Il existe diverses façons de mesurer le bien-être chez le chat : soit via la mesure de paramètres physiologiques, soit via l’observation de l’aspect et du comportement de l’animal dans son environnement. Les paramètres physiologiques sont principalement utilisés lors d’études scientifiques. Le cortisol est régulièrement mesuré pour évaluer le niveau de stress. La variation du rythme cardiaque a été investiguée pour évaluer un état positif d’excitation et de plaisir chez le chien, ce qui pourrait être investigué chez le chat. Néanmoins, les paramètres physiologiques sont très souvent impactés par de nombreux phénomènes, et sont de ce fait compliqués à interpréter. Ainsi, c’est l’observation du chat dans son milieu qui semble être la piste privilégiée pour évaluer le bien-être. Cette observation se fait au niveau de l’aspect corporel et du comportement. Les 3 paramètres corporels observés sont liés à la forme du corps : la prise de poids, la musculature et le pelage. Un chat qui ne se lave plus ou qui se lèche de manière compulsive est un chat stressé et perturbé. Au contraire un poil soyeux est signe que le chat est en bonne santé et épanoui. L’observation du comportement permet d’identifier des signes de stress et de mal-être mais aussi des signes positifs de confiance et d’apaisement. Les principaux signes de mal-être sont le fait d’uriner de manière non contrôlée, d’avoir une attitude agressive, une perte d’appétit, un toilettage compulsif ou encore de détruire son environnement. Au contraire, un chat dans un état de bien-être peut être identifié par l’échange de regards accompagnés de clignements des yeux très lents, un ronronnement dans une situation de relaxation, un toilettage complet, ainsi que toute tentative de contact et de rapprochement avec son propriétaire.

Aujourd’hui des questionnaires ont été développés à destination des propriétaires pour évaluer le bien-être de leur chat et leur qualité de vie. Ils reprennent les notions d’observation qui viennent d’être présentées, celles-ci étant notées en fonction de leur importance et de la fréquence d’observation.
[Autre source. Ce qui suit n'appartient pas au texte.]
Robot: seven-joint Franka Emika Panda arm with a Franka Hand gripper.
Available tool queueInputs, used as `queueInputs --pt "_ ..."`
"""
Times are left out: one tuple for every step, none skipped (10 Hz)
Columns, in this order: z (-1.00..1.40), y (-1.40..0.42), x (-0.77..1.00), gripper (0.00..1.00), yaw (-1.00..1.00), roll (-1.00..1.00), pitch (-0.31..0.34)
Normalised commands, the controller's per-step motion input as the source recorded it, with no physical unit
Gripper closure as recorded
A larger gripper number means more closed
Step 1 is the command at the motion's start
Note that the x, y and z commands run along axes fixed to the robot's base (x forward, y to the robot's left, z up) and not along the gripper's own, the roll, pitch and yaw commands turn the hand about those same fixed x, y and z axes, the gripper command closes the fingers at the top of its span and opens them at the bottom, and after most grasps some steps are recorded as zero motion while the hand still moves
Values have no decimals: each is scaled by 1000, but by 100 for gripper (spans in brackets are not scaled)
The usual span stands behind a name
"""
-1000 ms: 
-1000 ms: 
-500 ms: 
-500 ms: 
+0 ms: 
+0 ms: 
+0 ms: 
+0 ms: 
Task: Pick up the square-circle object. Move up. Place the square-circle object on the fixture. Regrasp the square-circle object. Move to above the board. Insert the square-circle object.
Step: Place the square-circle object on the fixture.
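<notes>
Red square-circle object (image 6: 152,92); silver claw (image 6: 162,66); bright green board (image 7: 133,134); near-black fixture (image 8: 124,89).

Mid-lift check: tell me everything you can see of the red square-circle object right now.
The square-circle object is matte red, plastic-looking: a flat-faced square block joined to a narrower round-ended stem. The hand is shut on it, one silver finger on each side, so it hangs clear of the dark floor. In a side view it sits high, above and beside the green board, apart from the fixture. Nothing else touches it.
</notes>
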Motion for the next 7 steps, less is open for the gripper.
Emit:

Malgré les différentes méthodes présentées, la mesure du bien-être n’est pas encore obtenue de façon rigoureuse. Le propriétaire du chat reste la personne la plus à même d’en juger. L’enrichissement de l’environnement permettant au chat de se comporter de manière naturelle et instinctive, ainsi qu’une relation saine et respectueuse, sont la meilleure façon de permettre à un chat d’accéder au bien-être. Cet état de bien-être favoriserait une meilleure santé comme de nouvelles études scientifiques cherchent à le démontrer.